We were talking tonight at dinner about monthly family dinners my sister and I are trying to get going. M was wondering why we're doing them and I explained that we just want to try to make sure we get together a little more often as a larger family. E followed up with, "it would be nice to see MG and KT more than once every two months like it's been lately." Sad, but true.
Then A said, "When are we doing the balloons again?" A simple observation. E explained to him that not till October 24th. He shrugged and said, "Oh yeah. It kinda feels like that time of year though doesn't it?"
Moments later I was driving in the car to elementary back-to-school night for L with my mind starting to follow the familiar road of memories propelled by A's comment. Car crashes. Disbelief.
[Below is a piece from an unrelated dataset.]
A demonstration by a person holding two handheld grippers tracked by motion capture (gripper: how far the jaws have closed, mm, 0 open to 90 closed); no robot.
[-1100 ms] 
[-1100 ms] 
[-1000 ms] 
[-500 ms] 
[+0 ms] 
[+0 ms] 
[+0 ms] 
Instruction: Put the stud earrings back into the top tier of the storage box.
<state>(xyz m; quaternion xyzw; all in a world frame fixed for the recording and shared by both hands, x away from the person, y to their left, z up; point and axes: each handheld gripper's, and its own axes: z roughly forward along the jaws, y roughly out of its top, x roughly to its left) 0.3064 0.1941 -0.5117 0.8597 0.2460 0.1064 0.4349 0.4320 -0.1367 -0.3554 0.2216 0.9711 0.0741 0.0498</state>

Pain.
Then I passed the cemetery.
At the same time "Lover's Eyes" by Mumford and Sons came on my Ipod.
But do not ask the price I paid,
I must live with my quiet rage,
Tame the ghosts in my head,
That run wild and wish me dead.
Should you shake my ash to the wind
Lord, forget all of my sins
Oh, let me die where I lie
Neath the curse of my lover's eyes
I tried valiantly to hold the tears in, but finally let the floodgates open, My body shaking and feeling my stomach drop and the physical pain of my loss. It's still strange the way it hits me sometimes even almost 4 years later. I pulled myself together by the time I reached the school parking lot, thankfully a few minutes early. The release of tears breaking the physical manifestation of my raw feelings like a massage releasing a knot in your muscles.